L'Afrique de l'Ouest était, il y a quinze ans, une région relativement paisible au cœur ou à la Corne du continent, une région où le problème majeur n'était pas l'insécurité mais le développement. C'en est aujourd'hui fini. La guerre y est non seulement désormais présente, elle a trouvé dans les petits pays coincés entre le Sénégal et la Côte d'Ivoire un terreau désespérément favorable et s'y propage comme une flamme sur une traînée de poudre.

Le pire a commencé le soir de Noël 1989, lorsque le repris de justice libérien Charles Taylor, soutenu par la Libye, est rentré dans son pays pour y lancer une insurrection. Après avoir fait de la terreur sa principale arme, il est devenu un acteur incontournable du jeu politique au point d'obliger ses adversaires à composer avec lui, puis, en 1997, à le laisser gagner l'élection présidentielle. Mais, déjà, l'exemple libérien avait fait des émules «un pays plus loin», en Sierra Leone. A cette époque, le chef de guerre Foday Sankoh, allié du précédent, tendait vers le même but avec les mêmes moyens (ses hommes se sont fait une spécialité de tirer au sort les mutilations qu'ils imposaient à leurs prisonniers: jambe ou bras, gauche ou droite).

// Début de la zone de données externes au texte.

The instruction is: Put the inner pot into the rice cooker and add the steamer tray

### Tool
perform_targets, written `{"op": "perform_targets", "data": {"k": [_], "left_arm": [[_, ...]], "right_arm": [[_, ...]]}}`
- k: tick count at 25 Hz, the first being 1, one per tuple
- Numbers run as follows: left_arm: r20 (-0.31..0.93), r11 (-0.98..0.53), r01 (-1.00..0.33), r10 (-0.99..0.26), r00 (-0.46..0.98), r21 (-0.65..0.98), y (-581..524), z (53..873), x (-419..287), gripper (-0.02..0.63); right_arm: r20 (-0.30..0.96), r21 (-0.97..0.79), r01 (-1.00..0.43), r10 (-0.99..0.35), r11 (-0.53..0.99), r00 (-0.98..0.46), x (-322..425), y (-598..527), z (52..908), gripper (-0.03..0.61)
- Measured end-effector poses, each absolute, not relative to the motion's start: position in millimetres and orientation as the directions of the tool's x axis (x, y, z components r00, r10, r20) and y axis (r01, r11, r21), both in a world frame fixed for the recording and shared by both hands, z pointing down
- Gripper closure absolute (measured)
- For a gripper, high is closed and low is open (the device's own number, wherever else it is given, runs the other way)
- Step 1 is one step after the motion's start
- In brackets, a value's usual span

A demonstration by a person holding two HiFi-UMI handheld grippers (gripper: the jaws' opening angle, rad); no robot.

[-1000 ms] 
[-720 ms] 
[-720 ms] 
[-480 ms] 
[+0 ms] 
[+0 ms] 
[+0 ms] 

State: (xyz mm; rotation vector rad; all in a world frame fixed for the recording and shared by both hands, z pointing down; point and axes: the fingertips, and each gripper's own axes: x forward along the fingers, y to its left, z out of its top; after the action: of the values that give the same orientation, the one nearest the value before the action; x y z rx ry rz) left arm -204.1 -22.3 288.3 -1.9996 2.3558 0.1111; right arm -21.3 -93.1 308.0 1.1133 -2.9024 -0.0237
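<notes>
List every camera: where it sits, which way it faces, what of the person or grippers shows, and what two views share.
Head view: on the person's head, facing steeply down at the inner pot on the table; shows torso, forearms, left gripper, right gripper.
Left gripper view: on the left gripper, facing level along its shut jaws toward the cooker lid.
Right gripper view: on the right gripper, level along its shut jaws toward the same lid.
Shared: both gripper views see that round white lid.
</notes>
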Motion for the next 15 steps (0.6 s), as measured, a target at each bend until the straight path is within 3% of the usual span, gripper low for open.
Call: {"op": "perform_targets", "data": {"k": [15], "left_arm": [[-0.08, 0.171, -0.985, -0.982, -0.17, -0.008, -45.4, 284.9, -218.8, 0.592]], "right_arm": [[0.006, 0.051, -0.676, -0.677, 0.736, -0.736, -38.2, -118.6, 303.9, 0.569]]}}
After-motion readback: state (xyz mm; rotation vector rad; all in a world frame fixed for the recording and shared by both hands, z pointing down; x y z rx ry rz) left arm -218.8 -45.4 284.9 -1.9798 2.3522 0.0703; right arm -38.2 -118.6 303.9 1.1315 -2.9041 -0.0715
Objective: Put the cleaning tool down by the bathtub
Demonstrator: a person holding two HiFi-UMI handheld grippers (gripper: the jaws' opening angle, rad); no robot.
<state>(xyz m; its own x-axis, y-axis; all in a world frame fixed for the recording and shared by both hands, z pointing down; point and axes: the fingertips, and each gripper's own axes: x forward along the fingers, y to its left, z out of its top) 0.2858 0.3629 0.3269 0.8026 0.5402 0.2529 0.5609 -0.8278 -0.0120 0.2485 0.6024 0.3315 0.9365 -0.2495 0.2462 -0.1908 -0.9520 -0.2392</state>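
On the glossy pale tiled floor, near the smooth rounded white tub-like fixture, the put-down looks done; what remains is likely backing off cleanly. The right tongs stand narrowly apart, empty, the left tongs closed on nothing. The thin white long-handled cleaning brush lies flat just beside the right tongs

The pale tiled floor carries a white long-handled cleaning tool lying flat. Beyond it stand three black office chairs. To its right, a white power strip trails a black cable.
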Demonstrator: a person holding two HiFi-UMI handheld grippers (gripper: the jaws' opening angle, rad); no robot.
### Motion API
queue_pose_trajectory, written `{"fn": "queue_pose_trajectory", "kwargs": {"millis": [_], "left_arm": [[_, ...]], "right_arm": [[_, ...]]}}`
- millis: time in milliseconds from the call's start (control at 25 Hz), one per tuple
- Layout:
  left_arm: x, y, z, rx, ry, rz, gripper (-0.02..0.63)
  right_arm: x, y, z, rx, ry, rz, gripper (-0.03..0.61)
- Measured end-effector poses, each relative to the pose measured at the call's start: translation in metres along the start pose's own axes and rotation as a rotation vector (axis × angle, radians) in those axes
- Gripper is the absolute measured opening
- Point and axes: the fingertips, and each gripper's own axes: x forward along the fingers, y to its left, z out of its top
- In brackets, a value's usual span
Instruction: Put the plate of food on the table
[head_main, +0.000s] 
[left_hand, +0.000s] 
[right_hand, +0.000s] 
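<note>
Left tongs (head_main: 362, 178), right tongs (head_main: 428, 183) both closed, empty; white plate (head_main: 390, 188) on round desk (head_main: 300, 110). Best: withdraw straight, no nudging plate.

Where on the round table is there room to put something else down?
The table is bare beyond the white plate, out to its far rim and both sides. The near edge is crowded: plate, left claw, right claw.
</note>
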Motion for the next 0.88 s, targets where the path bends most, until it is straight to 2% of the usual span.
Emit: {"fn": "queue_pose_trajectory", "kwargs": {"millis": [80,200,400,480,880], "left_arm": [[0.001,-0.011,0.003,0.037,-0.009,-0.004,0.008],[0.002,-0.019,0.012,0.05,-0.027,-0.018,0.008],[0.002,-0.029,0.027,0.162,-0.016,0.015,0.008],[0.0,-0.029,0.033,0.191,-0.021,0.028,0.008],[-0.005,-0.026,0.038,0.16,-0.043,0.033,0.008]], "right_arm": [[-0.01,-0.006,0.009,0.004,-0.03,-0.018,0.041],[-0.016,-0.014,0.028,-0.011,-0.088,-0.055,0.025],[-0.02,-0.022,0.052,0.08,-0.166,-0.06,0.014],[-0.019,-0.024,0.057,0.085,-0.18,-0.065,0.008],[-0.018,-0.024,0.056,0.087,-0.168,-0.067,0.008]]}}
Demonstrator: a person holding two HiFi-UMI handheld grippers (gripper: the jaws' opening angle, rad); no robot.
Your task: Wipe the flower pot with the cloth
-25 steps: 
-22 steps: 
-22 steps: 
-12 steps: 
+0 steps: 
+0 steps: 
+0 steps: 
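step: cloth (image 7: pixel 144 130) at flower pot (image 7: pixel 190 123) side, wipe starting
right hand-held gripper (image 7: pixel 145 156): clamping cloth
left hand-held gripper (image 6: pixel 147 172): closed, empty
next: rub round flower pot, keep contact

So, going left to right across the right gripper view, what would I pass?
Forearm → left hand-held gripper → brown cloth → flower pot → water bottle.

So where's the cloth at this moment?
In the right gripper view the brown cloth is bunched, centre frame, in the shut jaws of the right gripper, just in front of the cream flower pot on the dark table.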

Foday Sankoh a cependant échoué là où son maître a réussi: le pouvoir lui a échappé, suite, notamment, à l'intervention de soldats britanniques. Mais ses troupes, qui ont dû s'éloigner de la capitale sierra-léonaise, tiennent toujours des pans entiers de l'arrière pays et ce sont certaines d'entre elles, apparemment mêlées à des éléments locaux, qui ont porté la guerre en Guinée. C'en est trop pour les Etats-Unis qui espéraient que Charles Taylor, une fois au pouvoir, s'assagirait et saurait contenir ses alliés: très déçu, Washington a entrepris d'aider l'armée guinéenne.